**What to do:** Exactly as they appear, restate the lines of the material, from the first through the one containing "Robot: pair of".
^^^^
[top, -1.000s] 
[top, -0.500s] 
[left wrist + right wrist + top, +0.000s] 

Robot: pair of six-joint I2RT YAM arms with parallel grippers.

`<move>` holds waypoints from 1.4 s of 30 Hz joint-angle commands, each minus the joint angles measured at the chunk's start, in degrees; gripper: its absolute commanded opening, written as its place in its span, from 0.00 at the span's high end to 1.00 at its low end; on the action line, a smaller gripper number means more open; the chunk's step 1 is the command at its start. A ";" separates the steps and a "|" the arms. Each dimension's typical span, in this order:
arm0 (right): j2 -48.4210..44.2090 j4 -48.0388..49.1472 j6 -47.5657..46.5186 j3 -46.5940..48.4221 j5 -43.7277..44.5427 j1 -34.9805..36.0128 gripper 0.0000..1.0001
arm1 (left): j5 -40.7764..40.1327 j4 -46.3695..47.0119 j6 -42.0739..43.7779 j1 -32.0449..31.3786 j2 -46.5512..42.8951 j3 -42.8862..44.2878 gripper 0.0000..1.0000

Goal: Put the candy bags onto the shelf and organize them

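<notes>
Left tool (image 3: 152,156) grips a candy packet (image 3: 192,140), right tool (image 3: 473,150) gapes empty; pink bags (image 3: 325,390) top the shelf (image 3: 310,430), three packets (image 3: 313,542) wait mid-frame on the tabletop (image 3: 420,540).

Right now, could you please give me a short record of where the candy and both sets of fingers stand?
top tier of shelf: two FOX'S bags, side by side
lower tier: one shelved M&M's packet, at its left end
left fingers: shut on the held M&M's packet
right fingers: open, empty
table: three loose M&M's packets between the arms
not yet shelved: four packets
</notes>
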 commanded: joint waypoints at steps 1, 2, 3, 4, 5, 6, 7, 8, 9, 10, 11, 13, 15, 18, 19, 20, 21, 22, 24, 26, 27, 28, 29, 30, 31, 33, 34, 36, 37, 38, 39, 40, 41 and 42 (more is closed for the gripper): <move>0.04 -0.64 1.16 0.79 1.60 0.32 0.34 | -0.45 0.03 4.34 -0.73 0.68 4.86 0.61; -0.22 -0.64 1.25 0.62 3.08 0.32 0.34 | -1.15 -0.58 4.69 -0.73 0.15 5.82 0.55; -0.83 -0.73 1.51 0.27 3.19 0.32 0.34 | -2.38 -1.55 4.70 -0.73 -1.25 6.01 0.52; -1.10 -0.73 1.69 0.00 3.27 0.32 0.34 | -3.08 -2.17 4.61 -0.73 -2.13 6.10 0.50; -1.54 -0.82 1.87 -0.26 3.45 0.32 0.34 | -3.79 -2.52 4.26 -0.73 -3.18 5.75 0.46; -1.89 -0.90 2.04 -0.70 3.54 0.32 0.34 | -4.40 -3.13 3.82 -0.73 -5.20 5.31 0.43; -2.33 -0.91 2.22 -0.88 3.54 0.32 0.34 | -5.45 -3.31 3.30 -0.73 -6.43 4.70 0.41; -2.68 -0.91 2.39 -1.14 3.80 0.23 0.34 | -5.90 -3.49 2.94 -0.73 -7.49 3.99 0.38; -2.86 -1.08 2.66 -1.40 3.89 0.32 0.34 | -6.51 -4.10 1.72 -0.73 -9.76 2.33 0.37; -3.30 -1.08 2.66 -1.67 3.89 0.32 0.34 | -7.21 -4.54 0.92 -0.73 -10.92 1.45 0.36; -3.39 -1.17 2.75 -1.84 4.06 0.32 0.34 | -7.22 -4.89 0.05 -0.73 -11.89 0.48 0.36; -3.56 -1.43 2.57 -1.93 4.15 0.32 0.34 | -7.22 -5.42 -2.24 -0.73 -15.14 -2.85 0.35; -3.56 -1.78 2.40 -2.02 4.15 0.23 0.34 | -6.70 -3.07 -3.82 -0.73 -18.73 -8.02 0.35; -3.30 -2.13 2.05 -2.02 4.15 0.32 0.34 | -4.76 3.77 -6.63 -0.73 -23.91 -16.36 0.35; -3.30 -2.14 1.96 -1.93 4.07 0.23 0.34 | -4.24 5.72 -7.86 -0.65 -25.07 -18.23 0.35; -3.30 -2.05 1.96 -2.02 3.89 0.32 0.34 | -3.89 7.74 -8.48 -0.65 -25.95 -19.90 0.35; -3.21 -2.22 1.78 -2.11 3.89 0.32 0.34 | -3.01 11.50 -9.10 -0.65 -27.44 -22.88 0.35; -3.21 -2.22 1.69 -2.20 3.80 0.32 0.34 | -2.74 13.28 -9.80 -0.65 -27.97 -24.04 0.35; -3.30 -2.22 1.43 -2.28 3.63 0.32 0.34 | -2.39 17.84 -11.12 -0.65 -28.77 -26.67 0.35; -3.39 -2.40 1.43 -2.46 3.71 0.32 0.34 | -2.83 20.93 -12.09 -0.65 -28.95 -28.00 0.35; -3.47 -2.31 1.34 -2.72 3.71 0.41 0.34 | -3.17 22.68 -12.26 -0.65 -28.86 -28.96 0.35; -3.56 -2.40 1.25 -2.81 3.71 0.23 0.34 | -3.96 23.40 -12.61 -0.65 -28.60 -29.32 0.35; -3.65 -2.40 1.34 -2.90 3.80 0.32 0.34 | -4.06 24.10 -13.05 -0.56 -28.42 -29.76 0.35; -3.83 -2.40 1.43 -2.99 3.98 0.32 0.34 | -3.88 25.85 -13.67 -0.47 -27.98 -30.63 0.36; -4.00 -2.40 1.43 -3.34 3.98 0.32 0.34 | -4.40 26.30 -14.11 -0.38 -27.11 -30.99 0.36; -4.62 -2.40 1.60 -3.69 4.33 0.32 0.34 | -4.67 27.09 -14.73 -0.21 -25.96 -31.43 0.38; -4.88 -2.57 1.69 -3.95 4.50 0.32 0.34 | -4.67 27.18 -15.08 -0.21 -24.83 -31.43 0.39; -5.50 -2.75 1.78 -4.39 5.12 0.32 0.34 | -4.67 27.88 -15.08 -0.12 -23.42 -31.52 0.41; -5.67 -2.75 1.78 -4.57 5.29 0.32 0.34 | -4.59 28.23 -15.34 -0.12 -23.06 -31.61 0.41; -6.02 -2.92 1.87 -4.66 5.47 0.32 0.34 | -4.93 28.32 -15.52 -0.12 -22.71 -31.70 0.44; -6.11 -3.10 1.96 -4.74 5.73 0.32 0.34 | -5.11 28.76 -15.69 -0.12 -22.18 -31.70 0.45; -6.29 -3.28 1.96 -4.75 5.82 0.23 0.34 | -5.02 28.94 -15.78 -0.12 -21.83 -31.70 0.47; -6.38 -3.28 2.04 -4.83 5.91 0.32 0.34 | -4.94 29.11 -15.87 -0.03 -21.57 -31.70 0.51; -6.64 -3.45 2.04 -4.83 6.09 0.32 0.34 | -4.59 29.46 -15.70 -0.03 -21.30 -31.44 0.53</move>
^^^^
**Solution:**
[top, -1.000s] 
[top, -0.500s] 
[left wrist + right wrist + top, +0.000s] 

Robot: pair of six-joint I2RT YAM arms with parallel grippers.

Now the exercise is finished.